Transcoding error on undesired resolution

To close the loop on this, this is fully resolved, and did involve some manual database work, unfortunately. I do not know when and how this video broke, but it must have been a combination of upgrades, old object storage configuration issues, plus the switch to the new object storage methods.

The failure state of the move to object storage job was cleaned up in the fix to the bug I logged, although I didn’t pull that code down.

So here’s roughly what I did after I got all resolutions transcoded, in case someone else finds themself in this sad situation. I do not recommend digging into the database unless you’re comfortable doing so. (My experience is in mySQL and SQL Server, so forgive me for the desperate and inconsistent column quoting here; postgresql is weird in what it forced me to quote.)

The repeated « job stalled more than the allowable limit » loop

  1. Decreased my object_storage.max_upload_part from 512MB to 256MB,
  2. Made sure that all files were copied down from Wasabi to my server and named correctly (each file did have to be renamed to a different guid),
  3. Set the video’s state to 8 with UPDATE PUBLIC.video SET "state" = 8 WHERE uuid = '<uuid>';, and
  4. Queued up a create-move-video-storage-job.js for the video.

That should complete successfully. If not, decrease the max_upload_part further and redo the loop.

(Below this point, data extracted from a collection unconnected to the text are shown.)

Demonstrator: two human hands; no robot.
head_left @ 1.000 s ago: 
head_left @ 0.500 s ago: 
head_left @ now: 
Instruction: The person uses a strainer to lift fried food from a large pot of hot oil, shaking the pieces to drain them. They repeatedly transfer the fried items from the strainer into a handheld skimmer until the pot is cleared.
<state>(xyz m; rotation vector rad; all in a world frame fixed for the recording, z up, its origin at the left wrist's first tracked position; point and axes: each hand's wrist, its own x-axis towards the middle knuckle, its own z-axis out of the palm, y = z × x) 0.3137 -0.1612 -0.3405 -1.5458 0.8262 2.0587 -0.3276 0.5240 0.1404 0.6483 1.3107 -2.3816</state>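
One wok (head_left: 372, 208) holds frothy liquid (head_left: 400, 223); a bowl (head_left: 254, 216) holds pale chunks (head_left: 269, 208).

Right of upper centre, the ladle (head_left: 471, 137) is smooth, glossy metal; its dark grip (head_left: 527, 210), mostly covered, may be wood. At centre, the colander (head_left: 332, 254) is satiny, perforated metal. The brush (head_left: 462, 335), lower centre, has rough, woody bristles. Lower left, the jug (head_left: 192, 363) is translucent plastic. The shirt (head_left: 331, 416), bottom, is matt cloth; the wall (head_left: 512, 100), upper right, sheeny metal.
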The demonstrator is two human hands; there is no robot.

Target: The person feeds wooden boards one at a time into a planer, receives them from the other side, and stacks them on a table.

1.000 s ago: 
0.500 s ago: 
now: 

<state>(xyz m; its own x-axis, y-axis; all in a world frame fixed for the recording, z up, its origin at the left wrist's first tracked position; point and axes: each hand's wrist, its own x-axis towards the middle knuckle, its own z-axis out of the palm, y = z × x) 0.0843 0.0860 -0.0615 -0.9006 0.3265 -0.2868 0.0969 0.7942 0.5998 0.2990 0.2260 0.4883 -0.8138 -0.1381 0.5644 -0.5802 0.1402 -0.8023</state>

videoStreamingPlaylist table updates

Even when that move video to object storage completed successfully, however, the videoStreamingPlaylist database table did not get updated with the new locations, and the storage column did not flip to « 1 » to reflect the object storage status. I honestly don’t know why. It seems like this is or should be part of the « move to object storage » job, but I’d rerun that so many times that I don’t think I could provide reliable steps for a bug repro.

  1. Using the video’s ID, I ran a query like this to see this to see the state of the playlist URL and segments file: SELECT * FROM PUBLIC."videoStreamingPlaylist" WHERE "storage" != 0 OR "videoId" = <videoid>; I found that the values for my broken video were still set to « irrsinn.video » (non-object storage) URLs and the storage column was 0 instead of 1. Including my other videos just let me have some working examples to borrow from.
  2. I made sure that the master.m3u8 and segments-sha256.json files in my object storage location were correctly named. Mine used those base names, but they need a GUID in front of them. I think I pulled that from the original results of the above query.
  3. Then I ran a query like this to update the record for the video to use object storage:
UPDATE PUBLIC."videoStreamingPlaylist" 
SET 
   "playlistUrl" = 'https://<object_storage_domain>/streaming-playlists/hls/<video_uuid>/<playlist_uuid>-master.m3u8', 
   "segmentsSha256Url" = 'https://<object_storage_domain>/streaming-playlists/hls/<video_uuid>/<segments_uuid>-segments-sha256.json' 
WHERE "videoId" = <videoid>;

And that got the video in the state I wanted it in.